Even if he does call himself the Pontifex, the Priest of Rome never legitimately held a higher office than the priests of the other churches. Christians place a lot of emphasis on an institution’s foundation, and the foundation of the Roman Church is based on a pack of myths and traditions, not supported by any writings of the Apostles. Perhaps ethical reasons existed for the Pope’s assumed dominance. Rome, after all, was the center of the universe. Taxes and food came from outward into the city, and the heavenly bodies orbited the city, of this, the ancients recorded carefully. No, these things weren’t true, and astronomers were the first to prove it. Kepler, the famous German mathematician, was so moved by the truth, he joined the more tolerant Protestant cause, even though Luther personally chided him for his belief that the sun is stationary. Galileo became the first martyr for science, and German princes from that time on ignored Rome.

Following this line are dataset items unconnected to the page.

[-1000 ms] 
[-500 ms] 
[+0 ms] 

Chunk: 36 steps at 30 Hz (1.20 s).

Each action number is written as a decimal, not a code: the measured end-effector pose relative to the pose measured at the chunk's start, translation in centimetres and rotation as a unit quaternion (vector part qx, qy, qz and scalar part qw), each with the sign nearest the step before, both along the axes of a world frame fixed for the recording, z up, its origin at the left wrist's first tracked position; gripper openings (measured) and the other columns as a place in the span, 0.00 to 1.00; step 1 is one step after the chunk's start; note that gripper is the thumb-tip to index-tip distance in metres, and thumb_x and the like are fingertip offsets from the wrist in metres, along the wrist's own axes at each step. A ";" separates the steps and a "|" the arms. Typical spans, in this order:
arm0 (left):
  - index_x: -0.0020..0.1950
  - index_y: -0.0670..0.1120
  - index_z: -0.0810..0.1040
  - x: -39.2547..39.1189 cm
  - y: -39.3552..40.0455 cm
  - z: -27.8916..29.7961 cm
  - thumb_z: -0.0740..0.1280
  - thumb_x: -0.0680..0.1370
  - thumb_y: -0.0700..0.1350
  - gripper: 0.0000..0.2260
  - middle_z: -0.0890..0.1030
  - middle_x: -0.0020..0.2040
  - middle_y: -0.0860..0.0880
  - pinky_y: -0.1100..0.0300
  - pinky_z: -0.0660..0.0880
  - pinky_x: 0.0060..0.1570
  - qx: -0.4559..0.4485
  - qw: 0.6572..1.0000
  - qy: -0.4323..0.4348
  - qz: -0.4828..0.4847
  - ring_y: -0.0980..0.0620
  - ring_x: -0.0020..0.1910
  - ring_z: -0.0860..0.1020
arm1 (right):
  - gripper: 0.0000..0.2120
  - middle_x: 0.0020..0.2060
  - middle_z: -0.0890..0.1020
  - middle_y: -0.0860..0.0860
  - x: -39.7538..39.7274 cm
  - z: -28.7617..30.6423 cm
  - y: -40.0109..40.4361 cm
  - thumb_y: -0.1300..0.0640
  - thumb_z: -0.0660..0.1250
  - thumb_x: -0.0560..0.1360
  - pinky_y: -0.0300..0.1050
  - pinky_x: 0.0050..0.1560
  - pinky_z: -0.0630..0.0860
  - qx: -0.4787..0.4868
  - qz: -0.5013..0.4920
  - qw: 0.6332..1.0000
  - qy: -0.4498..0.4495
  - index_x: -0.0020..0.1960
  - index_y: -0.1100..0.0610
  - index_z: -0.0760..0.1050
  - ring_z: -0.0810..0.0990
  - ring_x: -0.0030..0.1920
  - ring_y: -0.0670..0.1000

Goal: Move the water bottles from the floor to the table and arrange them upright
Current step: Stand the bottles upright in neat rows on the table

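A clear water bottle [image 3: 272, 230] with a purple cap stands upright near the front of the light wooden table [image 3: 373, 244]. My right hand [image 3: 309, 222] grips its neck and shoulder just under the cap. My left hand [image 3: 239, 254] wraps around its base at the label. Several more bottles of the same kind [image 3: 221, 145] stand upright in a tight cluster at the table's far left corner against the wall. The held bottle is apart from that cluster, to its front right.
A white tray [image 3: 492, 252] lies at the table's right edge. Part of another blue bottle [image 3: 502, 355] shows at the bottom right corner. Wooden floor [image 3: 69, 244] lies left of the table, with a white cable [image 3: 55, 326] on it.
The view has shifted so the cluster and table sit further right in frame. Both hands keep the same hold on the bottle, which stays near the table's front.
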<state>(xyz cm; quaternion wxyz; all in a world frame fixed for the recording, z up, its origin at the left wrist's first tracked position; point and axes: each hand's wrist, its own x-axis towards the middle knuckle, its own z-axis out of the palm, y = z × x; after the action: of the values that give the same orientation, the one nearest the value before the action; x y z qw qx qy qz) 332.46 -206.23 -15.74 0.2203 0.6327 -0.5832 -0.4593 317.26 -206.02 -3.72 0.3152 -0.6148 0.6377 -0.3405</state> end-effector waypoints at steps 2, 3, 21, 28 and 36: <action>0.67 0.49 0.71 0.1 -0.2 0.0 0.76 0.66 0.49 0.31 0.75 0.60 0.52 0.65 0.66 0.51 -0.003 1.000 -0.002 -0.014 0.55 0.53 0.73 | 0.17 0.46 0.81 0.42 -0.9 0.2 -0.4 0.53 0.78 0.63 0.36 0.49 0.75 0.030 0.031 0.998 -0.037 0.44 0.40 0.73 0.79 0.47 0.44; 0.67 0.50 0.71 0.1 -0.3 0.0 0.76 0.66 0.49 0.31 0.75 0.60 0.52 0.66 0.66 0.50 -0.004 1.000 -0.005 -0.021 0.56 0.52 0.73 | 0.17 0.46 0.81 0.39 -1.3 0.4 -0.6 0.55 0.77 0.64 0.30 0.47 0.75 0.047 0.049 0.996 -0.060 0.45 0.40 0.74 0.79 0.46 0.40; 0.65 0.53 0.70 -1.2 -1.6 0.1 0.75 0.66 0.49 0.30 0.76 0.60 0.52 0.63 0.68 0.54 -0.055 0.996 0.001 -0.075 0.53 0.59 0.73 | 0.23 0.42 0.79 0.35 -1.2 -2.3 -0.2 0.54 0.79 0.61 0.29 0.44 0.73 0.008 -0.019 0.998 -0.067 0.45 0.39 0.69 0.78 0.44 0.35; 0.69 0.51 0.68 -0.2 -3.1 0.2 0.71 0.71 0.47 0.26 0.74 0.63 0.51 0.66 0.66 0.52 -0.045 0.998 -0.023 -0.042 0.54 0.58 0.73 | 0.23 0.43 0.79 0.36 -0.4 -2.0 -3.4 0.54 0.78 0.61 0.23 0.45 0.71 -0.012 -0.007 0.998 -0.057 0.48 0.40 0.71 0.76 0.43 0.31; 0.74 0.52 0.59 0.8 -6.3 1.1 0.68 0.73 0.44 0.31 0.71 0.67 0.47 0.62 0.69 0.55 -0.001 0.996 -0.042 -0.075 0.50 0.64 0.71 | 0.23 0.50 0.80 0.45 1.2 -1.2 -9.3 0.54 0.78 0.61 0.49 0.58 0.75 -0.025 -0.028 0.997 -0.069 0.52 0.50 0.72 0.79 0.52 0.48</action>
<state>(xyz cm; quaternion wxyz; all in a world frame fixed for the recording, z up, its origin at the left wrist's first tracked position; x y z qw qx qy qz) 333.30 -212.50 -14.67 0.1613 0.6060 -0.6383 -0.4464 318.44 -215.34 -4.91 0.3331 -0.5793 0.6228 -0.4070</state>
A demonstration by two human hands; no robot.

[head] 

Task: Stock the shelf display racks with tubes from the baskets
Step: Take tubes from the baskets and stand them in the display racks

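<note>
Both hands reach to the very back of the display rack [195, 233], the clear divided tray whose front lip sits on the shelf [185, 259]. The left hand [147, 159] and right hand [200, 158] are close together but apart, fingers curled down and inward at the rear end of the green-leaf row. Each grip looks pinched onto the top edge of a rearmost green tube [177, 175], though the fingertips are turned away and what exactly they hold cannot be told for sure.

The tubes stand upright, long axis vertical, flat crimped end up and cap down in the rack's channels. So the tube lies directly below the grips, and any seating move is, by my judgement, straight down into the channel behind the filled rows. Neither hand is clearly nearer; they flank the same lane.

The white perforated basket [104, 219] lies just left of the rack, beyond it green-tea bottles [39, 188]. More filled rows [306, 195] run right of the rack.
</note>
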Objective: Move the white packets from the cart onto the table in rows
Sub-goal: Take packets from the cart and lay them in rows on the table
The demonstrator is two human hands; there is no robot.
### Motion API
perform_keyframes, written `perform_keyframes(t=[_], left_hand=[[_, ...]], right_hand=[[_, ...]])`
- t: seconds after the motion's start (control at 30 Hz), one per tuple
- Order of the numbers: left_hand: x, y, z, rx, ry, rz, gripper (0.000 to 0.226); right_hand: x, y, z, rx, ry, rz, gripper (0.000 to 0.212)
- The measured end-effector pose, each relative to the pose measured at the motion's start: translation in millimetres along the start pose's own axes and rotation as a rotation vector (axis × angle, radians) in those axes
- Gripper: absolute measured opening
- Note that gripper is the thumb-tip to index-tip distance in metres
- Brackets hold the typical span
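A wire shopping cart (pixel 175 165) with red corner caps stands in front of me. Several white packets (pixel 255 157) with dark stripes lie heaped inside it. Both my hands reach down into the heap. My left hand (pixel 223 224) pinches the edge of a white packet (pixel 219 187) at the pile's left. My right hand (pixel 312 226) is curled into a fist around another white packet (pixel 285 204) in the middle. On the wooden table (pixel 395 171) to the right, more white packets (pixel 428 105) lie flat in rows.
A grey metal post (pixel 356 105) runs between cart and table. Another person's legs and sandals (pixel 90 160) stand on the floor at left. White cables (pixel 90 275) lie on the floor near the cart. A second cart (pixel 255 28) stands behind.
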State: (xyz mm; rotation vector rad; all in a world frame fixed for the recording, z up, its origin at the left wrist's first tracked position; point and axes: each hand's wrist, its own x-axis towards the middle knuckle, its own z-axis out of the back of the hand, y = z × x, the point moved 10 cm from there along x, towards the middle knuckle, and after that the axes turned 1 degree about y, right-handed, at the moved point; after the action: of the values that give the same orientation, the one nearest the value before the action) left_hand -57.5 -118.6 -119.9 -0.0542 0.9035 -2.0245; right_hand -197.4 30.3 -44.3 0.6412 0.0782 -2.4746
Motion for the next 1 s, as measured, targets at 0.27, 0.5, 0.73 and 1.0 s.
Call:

Cities like London and Paris became the new alternative intellectual centers, and empires conquered for a more personal God and Country. Embryonic America gleaned its values from the London and Paris intellectuals, and the revolutionaries decided to prevent the establishment of a state religion by establishing freedom instead. But yes, some authoritarian measures ARE necessary, for the sake of convenience. The majority has the right to impose their day of rest on a reasonably small majority, and the majority also has the right to establish several of their most important holidays. Some of the most important moral laws should also be enforced. It’s only natural that the majority should decide the control of their environment, but minority religious beliefs shouldn’t ever again be subject to witch-hunts. At least, as long as they don’t deprive me of life and limb.